Not to mention you're probably also using source control, committing code and switching between branches. You have unit tests and CI.
Let's not pretend the C developer experience is what it was 30 years ago, let alone 50.
Reply due to rate limiting:
K&R didn't know about CI/CD, but everything else you mention has either existed for over 30 years or is too trivial to argue about.
Conversely, if you took Claude Code or similar tools back to 1996, they would grab a crucifix and scream for an exorcist.
I think you're taking for granted the massive productivity boost that happened even before today's era of LLM agents.
Now that's extrapolation of the sort that, as you point out elsewhere, no LLM can perform.
At least, not one without serious bugs.
A vice president at Symbolics, the Lisp machine company at their peak during the first AI hype cycle, once stated that it was the company's goal to put very large enterprise systems within the reach of small teams to develop, and anything smaller within the reach of a single person.
And had we learned the lessons of Lisp, we could have done it.
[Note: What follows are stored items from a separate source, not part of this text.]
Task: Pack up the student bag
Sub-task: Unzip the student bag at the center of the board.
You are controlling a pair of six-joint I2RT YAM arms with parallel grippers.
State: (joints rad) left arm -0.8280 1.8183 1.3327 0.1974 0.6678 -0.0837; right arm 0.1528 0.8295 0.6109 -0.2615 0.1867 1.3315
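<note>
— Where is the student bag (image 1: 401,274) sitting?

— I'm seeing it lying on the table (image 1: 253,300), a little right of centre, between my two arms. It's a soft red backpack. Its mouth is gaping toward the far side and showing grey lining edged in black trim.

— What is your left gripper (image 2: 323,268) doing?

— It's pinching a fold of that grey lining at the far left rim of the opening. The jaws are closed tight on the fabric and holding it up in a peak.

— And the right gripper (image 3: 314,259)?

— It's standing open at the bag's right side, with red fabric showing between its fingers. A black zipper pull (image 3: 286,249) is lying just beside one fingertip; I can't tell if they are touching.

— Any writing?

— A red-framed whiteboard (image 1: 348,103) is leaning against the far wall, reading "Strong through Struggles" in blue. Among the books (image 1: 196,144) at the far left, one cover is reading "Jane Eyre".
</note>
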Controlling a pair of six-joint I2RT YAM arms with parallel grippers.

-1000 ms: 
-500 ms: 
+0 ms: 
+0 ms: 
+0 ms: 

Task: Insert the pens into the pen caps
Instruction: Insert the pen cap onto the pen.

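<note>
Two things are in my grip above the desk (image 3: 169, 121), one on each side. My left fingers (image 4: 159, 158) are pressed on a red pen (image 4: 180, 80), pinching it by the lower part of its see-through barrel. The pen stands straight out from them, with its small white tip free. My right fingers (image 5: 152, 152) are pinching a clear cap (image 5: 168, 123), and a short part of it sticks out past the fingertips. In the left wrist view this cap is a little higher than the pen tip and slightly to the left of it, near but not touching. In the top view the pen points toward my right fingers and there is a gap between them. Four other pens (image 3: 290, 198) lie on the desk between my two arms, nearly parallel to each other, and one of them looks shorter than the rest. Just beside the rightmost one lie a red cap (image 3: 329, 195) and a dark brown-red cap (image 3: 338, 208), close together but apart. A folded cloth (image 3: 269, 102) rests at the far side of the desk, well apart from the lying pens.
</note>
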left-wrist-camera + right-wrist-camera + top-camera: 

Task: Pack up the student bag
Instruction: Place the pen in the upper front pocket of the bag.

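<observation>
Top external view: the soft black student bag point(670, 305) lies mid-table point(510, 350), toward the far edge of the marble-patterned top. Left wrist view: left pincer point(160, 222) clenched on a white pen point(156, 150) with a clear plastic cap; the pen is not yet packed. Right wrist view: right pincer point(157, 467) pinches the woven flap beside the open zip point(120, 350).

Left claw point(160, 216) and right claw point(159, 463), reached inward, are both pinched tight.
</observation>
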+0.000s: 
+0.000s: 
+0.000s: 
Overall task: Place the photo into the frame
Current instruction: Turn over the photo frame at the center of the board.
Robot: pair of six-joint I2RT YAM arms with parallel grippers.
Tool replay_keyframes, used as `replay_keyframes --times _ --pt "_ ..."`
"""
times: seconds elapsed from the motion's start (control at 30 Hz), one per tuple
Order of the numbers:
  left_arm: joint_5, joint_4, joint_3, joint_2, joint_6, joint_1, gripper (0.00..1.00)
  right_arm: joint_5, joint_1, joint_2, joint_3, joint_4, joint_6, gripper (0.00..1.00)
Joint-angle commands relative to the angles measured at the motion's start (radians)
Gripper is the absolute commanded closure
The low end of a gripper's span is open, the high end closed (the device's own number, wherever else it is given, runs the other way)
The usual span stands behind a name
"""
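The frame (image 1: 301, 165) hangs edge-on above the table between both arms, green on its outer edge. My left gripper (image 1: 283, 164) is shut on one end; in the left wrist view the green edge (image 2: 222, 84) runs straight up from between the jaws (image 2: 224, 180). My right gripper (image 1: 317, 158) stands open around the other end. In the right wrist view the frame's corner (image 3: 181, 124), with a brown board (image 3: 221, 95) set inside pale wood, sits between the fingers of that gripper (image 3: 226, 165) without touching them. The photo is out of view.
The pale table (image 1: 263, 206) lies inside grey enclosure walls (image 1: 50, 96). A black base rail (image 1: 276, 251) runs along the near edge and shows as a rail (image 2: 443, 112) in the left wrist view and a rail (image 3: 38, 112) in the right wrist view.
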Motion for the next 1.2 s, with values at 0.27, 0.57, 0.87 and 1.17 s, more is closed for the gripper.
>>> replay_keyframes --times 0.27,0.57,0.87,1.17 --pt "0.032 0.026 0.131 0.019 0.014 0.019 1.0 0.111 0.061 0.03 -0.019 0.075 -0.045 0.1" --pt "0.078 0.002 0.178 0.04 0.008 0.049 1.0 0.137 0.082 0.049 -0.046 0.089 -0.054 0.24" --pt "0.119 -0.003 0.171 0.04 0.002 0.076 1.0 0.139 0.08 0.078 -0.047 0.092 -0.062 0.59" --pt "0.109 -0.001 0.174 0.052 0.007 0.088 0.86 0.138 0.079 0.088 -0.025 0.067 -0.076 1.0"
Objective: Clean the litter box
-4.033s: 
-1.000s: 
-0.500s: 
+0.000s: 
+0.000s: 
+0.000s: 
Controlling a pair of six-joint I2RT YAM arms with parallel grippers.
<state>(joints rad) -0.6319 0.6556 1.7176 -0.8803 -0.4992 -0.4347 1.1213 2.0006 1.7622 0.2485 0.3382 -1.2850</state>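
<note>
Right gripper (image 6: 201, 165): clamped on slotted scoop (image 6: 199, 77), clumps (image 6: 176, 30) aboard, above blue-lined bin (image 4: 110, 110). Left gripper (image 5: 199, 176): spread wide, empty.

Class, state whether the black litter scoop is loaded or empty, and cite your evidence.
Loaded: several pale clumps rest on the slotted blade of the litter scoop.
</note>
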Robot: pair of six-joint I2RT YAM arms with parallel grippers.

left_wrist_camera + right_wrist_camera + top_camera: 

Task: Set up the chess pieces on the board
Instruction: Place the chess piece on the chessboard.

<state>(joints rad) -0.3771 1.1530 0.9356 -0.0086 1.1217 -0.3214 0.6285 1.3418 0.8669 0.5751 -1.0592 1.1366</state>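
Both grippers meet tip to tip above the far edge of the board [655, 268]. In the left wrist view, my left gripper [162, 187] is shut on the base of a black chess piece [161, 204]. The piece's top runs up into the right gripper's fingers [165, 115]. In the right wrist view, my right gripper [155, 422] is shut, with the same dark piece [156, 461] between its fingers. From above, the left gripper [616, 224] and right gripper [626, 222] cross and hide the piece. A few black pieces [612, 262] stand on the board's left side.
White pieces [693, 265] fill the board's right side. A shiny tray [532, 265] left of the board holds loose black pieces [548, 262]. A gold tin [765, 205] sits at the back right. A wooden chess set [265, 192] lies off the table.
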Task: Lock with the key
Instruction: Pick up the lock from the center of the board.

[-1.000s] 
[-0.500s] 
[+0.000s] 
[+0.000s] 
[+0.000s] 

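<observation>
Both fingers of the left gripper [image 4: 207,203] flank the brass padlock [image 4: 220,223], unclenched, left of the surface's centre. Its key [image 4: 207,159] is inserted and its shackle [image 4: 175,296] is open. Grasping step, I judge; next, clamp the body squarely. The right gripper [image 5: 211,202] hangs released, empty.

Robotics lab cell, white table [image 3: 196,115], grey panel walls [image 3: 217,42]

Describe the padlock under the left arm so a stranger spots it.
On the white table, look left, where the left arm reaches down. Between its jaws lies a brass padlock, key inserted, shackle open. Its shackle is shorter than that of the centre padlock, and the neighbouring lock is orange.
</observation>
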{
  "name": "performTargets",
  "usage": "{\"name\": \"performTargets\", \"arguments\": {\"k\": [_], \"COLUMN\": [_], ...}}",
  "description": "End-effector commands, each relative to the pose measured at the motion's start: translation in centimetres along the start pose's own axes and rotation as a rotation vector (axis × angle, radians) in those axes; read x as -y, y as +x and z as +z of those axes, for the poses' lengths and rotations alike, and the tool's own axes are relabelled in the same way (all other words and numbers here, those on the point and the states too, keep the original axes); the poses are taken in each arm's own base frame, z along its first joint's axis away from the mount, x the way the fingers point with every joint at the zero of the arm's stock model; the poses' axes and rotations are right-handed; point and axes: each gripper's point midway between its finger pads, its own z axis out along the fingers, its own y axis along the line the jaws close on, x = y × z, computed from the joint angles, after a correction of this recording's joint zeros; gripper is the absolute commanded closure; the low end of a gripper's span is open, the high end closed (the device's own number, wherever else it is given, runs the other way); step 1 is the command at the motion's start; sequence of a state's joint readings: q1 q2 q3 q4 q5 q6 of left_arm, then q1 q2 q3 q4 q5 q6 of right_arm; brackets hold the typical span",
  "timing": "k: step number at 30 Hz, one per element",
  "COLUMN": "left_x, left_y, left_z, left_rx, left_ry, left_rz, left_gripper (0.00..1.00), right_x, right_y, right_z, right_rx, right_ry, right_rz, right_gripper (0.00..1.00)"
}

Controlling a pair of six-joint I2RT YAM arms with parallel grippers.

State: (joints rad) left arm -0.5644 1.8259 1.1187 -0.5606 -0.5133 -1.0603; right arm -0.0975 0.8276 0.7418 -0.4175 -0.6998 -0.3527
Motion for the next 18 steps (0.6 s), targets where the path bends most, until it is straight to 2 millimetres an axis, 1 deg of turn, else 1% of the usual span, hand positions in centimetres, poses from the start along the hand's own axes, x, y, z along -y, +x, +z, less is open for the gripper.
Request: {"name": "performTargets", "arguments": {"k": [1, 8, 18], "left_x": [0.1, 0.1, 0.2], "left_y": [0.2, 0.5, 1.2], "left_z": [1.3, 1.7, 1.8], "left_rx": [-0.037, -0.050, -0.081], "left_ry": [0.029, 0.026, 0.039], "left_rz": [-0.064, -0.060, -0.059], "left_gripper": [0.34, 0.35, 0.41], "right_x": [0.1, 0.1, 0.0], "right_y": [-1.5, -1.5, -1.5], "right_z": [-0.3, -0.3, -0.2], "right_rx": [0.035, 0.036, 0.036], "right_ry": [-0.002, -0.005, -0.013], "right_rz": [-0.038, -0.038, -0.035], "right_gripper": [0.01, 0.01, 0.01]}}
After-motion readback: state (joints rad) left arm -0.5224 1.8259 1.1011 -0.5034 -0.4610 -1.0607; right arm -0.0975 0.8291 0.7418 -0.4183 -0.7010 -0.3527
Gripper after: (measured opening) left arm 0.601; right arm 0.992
But we live in the worst timeline where we offset the work saved with ever worse processes and abstractions. Hell, to your point, we've added static edit-compile-run cycles to dynamic, somewhat Lisp-like languages (JavaScript)! And today we cry out "Save us, O machines! Save us from the slop we produced that threatens to make software development a near-impossible, frustrating, expensive process!" And the machines answer our cry by generating more slop.